» Exercise aim:
On every line of the listing, check for "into"; copy the lines that have it.

Recorded data below:

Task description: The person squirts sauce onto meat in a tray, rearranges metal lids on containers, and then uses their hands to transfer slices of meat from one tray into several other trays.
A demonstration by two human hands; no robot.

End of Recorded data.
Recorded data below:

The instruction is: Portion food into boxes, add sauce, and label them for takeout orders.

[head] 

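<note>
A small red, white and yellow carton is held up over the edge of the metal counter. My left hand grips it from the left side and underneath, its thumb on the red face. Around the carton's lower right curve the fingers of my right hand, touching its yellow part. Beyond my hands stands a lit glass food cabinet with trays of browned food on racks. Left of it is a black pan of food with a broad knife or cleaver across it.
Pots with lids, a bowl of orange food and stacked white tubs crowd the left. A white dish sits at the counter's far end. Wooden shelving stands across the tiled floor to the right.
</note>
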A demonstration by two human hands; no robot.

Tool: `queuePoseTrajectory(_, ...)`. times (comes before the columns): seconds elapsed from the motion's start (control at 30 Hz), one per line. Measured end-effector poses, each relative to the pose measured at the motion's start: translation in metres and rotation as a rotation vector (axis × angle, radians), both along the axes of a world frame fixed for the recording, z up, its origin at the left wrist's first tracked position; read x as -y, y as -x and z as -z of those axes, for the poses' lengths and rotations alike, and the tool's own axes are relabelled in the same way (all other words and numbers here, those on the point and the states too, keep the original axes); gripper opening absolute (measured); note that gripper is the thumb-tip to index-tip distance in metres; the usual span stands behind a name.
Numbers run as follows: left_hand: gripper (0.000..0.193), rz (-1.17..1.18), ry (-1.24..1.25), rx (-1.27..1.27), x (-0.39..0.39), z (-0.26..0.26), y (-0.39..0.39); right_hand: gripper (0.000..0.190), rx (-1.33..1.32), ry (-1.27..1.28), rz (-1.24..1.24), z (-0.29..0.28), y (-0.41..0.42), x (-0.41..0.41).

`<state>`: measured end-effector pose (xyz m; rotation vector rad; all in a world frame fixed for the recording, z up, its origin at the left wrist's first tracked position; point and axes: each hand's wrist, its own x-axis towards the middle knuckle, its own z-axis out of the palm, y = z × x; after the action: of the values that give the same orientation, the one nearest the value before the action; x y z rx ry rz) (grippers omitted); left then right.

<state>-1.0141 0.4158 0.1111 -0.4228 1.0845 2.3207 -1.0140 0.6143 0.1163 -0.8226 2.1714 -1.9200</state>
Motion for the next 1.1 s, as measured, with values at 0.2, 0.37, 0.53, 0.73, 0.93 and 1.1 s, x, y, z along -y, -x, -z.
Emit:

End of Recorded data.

» Response to the exercise:
Task description: The person squirts sauce onto meat in a tray, rearranges metal lids on containers, and then uses their hands to transfer slices of meat from one tray into several other trays.
The instruction is: Portion food into boxes, add sauce, and label them for takeout orders.

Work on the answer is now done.